10. “Wolves are wildlife terrorists.” — Ron Gillett of the Central Idaho Anti-Wolf Coalition
9. “Shoot, shovel and shut up!” — Zachery H. via Facebook
8. “They need to send these Mexican wolves back to Mexico!” — Unknown, screamed at our Southwest Conservation Advocate
7. “We think they should be shot on sight.” — Marcia Armstrong, chair of the Siskiyou County, Calif., Board of Supervisors
6. “Whatever liberal idiots did this to us should be tarred and feathered. Dead wolves are good wolves.” — Wiley S. via Facebook
5. “Last week Hondurans, this week wolves.” — Michael A. in response to a story about the expansion of the Mexican gray wolf habitat
4. “I LOVE wolves. I try to smoke a pack a day.” — Jason D. via Facebook
3. “I’d put the tanned hide right on the wall nest [sic] to my bobcat, coyote, skunk, red fox, gray fox, beaver, deer, alligator, prairie dog, brown trout and field mouse.” — Ty B. via email
2. “Your wake-up call just got a donation from me… to the National Rifle Assocation [sic]” — Joe C. via email
1. “The introduction of Canadian wolves into the Northwest was a criminal conspiracy by a bunch of pot-smoking, wine-sucking, vegetarian lawyers to end blood sports and ranching on public land… I want to see these people in prison for the rest of their lives.” — Montana gubernatorial candidate Bob Fanning
And a bonus: “I hope the plane goes down.” — Doug S. responding to a story about orphaned Alaskan wolf pups being adopted by the Minnesota Zoo.

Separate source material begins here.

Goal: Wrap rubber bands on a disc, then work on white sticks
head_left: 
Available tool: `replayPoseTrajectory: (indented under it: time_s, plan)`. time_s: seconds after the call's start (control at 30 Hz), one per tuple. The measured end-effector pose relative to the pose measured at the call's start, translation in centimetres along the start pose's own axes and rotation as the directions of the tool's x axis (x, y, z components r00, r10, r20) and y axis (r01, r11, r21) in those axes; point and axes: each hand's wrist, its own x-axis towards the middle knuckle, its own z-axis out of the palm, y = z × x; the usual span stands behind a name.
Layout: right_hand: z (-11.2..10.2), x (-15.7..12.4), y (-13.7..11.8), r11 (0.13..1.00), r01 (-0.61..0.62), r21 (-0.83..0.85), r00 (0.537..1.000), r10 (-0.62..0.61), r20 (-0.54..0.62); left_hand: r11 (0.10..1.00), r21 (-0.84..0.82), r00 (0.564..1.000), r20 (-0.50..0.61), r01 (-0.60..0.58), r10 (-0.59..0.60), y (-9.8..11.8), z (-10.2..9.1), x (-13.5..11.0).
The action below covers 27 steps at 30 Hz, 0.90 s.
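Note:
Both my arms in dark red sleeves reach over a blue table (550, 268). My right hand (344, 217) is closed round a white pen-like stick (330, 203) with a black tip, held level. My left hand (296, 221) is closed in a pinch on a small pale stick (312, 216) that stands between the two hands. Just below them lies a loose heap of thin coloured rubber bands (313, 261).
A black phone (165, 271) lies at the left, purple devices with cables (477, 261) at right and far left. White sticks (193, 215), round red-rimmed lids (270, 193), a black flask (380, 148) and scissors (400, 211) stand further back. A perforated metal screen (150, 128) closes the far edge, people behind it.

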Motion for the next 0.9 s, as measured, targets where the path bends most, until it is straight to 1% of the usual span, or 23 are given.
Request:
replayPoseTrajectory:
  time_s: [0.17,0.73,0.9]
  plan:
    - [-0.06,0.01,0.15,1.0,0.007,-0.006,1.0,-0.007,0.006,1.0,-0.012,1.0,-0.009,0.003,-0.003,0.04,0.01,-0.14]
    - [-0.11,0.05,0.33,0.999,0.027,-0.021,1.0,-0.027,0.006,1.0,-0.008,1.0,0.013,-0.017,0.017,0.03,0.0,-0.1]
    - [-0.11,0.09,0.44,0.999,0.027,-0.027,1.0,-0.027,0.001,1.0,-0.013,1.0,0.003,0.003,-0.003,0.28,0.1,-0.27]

Personally, I find myself in total and complete agreement with Edward Abbey’s 1968 summation of each and all such idiots. He wrote, in Desert Solitaire,
“Whenever I see a photograph of some sportsman grinning over his kill, I am always impressed by the striking moral and aesthetic superiority of the dead animal to the live one.”
Amen and yea verily.
“Be true to the earth.”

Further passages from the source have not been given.